[Linux-cluster] Fwd: High Available Transparent File System

Gordan Bobic gordan at bobich.net
Sun Apr 10 22:56:09 UTC 2011


On 10/04/2011 20:06, Meisam Mohammadkhani wrote:
> Dear Digimer,
>
> First of all, thanks for your reply.
> I'm not familiar with DRBD, but according to my little searches it's a
> solution for high availability in Linux operating system.

Considering you are asking on a Linux mailing list, that much should 
have been obvious pre-emptively. :)

> But, actually
> our application uses .net as its framework, so it is dependent to
> Windows-based operating systems and using the DRBD may facing us with
> some new challenges.

Then I fear your asking here may leave you rather out of luck. RHCS, GFS 
and DRBD are all Linux-only.

What you could potentially do is use the Linux storage servers as a back 
end with GFS on top of DRBD, and exporting the storage via Samba with 
CTDB. Your windows nodes could then connect to those. This will 
obviously double your hardware requirements, though.

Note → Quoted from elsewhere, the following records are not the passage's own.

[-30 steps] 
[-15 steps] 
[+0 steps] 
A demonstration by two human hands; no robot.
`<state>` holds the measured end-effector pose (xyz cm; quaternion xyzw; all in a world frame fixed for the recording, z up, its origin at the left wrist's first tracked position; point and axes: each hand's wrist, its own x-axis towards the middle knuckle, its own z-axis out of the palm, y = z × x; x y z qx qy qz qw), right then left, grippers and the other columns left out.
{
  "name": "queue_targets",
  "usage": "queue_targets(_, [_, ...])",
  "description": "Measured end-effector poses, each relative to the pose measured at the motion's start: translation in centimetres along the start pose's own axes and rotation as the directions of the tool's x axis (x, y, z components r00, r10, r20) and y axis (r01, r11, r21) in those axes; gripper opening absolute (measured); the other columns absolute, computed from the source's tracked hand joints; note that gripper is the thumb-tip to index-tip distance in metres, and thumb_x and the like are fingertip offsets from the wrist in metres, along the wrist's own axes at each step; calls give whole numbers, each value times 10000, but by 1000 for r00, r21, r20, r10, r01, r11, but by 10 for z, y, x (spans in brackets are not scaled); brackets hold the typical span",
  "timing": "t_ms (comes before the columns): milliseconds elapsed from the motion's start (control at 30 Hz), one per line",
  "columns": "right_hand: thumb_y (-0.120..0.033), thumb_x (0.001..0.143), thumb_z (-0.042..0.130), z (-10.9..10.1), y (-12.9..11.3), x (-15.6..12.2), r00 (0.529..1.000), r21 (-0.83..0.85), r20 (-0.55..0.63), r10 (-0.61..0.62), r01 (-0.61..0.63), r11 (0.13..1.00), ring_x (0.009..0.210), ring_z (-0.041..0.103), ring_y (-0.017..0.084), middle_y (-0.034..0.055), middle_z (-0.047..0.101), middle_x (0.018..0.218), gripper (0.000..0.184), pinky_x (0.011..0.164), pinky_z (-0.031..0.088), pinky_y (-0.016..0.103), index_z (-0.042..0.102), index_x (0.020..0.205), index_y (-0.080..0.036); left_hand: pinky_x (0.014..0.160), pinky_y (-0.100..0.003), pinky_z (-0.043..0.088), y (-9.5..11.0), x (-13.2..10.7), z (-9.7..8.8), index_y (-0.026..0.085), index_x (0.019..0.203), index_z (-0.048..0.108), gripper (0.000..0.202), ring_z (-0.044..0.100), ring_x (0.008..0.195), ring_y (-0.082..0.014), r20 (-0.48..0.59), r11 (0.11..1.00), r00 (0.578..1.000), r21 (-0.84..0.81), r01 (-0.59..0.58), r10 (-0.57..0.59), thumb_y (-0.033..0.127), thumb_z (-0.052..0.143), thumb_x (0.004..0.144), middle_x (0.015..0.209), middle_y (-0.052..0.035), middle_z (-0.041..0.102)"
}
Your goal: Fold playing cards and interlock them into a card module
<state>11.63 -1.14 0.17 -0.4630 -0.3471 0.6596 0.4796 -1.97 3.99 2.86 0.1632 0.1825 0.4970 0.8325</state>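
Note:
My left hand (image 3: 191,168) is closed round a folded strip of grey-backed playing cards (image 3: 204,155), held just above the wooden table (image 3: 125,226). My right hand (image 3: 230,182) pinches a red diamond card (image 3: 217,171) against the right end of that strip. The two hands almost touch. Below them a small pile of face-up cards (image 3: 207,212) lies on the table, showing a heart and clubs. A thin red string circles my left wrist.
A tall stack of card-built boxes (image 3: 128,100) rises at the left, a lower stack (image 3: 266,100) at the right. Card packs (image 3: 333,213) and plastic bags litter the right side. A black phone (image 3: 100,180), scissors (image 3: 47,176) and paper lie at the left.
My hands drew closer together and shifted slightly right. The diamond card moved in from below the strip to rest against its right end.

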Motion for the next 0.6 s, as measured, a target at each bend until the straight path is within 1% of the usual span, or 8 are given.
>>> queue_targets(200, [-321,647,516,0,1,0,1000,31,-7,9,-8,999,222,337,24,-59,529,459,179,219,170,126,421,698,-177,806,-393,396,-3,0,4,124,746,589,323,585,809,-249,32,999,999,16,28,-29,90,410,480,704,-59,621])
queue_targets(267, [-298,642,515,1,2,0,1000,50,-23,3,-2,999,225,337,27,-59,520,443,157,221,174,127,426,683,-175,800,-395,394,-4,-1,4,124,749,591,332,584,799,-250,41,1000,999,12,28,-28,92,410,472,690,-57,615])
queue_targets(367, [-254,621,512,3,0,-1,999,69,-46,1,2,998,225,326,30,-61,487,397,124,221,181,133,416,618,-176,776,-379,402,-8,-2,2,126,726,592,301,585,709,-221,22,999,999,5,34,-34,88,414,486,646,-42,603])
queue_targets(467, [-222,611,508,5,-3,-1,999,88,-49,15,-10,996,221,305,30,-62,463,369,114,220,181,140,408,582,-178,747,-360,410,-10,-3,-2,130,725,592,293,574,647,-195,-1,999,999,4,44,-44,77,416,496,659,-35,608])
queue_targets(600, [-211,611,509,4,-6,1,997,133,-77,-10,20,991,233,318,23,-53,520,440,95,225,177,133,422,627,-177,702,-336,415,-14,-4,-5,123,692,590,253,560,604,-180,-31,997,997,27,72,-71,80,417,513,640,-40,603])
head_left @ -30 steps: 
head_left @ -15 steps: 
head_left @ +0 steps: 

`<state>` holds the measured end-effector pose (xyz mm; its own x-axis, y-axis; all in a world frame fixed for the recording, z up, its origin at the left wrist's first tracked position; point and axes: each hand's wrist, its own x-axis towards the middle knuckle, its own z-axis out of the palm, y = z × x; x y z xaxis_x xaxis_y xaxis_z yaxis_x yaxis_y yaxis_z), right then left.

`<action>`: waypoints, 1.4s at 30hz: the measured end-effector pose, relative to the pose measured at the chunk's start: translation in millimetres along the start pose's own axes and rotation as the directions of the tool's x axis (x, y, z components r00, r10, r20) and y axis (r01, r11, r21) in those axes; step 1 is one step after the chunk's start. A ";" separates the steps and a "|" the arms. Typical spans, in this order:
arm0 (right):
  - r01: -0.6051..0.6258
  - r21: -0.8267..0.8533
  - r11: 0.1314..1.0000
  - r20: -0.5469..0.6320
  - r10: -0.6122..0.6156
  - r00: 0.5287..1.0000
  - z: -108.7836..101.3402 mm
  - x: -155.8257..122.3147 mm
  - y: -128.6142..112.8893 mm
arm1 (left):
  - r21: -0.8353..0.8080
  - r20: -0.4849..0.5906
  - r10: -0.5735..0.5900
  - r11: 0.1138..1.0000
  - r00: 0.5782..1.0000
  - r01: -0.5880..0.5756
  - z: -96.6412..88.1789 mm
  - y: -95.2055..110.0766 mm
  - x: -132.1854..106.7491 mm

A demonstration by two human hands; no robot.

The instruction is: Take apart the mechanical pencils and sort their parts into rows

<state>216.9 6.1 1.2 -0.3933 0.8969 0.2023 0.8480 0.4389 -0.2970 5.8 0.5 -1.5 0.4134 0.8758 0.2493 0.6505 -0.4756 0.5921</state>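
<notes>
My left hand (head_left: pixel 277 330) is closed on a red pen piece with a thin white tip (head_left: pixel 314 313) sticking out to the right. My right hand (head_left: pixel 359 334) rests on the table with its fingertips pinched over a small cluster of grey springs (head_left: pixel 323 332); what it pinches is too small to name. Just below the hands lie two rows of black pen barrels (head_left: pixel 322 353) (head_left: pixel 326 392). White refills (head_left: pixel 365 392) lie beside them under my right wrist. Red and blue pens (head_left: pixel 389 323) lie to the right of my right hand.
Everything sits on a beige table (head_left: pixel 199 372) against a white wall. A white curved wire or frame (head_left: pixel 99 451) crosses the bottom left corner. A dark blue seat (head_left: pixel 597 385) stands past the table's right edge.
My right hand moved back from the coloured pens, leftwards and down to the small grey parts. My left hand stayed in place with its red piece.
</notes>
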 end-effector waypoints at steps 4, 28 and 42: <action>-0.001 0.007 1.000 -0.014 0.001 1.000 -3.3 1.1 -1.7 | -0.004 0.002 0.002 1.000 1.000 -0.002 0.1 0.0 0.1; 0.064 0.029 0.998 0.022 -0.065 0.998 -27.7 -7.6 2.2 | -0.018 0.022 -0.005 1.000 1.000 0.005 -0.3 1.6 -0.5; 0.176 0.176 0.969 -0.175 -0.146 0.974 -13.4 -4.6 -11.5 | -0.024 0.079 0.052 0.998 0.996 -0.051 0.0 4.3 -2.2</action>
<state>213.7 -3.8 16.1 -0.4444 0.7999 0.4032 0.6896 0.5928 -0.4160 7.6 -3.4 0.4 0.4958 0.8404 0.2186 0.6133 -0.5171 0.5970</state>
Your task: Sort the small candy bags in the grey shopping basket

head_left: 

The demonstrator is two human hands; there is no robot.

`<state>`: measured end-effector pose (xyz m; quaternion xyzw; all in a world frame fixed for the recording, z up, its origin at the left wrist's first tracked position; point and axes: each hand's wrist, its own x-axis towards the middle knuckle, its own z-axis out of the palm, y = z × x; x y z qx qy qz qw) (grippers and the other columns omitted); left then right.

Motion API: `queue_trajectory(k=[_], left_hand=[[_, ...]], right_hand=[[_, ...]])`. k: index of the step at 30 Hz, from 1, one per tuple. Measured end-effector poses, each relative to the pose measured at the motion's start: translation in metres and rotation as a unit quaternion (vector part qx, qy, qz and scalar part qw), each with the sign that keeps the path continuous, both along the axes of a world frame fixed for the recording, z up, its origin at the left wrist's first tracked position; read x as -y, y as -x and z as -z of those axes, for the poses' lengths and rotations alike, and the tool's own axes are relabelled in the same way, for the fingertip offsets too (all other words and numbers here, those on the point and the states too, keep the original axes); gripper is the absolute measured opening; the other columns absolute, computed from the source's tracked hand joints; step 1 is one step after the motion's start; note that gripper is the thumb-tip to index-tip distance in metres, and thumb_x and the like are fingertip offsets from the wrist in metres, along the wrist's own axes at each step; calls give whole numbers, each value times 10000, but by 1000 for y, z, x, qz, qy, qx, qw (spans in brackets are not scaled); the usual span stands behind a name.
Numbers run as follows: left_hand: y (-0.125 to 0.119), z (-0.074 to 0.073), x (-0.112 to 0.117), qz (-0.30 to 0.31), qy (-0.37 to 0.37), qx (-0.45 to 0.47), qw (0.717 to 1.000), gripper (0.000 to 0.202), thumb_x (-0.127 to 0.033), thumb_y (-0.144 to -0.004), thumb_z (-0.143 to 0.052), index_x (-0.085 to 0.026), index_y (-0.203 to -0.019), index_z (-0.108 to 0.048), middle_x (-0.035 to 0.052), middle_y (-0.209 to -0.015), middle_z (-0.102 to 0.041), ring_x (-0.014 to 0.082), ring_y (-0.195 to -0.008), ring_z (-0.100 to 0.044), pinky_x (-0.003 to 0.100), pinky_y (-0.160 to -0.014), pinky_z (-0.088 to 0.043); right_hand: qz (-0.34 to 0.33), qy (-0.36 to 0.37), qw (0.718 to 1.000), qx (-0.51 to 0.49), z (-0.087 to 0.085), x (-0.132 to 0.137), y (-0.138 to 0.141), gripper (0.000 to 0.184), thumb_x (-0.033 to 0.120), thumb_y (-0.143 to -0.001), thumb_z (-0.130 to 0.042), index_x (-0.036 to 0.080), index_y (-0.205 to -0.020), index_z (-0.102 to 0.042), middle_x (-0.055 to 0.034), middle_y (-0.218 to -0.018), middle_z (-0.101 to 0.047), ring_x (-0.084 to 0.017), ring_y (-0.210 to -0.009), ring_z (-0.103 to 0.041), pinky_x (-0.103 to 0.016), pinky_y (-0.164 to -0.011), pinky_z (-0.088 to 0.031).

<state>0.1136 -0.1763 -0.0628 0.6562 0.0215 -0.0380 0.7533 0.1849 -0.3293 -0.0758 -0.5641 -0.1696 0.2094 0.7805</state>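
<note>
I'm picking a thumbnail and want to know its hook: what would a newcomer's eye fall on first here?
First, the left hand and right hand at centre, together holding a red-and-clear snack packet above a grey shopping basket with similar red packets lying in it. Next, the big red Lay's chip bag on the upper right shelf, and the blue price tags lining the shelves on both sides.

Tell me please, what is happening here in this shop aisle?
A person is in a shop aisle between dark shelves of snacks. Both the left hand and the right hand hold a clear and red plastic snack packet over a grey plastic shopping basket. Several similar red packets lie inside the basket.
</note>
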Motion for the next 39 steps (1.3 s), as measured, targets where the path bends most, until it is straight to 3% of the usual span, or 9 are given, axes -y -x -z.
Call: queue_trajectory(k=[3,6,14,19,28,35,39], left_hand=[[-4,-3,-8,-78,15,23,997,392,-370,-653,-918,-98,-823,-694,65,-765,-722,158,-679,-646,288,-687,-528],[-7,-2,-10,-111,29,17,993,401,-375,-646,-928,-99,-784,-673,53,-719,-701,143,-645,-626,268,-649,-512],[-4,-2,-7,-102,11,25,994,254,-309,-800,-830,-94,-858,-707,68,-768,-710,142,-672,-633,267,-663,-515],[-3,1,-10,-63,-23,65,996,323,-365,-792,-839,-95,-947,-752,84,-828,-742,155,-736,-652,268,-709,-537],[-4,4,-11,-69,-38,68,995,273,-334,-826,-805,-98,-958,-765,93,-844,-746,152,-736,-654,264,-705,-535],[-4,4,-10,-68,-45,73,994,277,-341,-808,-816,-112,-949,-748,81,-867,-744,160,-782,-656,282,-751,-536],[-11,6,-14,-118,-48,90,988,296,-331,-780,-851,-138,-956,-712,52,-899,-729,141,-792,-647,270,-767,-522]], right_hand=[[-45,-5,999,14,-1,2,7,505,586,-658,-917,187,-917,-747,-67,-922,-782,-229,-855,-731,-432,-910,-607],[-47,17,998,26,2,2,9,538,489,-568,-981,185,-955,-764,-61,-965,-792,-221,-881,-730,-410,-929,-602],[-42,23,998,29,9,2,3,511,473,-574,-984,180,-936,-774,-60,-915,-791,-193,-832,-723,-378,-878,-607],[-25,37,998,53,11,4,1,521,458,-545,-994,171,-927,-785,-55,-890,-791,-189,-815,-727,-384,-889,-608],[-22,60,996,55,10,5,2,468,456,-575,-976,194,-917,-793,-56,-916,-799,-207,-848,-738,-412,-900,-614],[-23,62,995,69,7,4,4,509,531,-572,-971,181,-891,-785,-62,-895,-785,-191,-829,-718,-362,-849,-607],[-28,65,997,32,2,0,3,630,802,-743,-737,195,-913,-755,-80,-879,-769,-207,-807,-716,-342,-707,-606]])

> Also because of commodity nature of our machines,
> using the windows solutions needs a windows server on machines that is
> heavy for them. Using DRBD, force us to run our application in virtual
> machines that decrease the performance according to hardware spec. So we
> thought that maybe a "high available transparent file system" can be a
> good solution for this case. Even if the file system was not so
> cross-platform, we maybe be able to handle it with virtual machines
> which use the physical disks as their storage.
> I will appreciate your opinion.

If I am correctly following what you are saying, you want to use DRBD as 
the backing device which you want to export as a raw disk to your 
Windows VMs. That will only work if Windows have a clustering file 
system capable of concurrent access from multiple nodes. If you try to 
use standard NTFS on top of it, it will get corrupted as soon as you 
start writing to it from both nodes. You may be able to get some mileage 
out of Windows Cluster Shared Volumes, but how good that is (or whether 
it's any good at all for your application), I have no idea. You're 
better off asking that question on a Windows specific forum.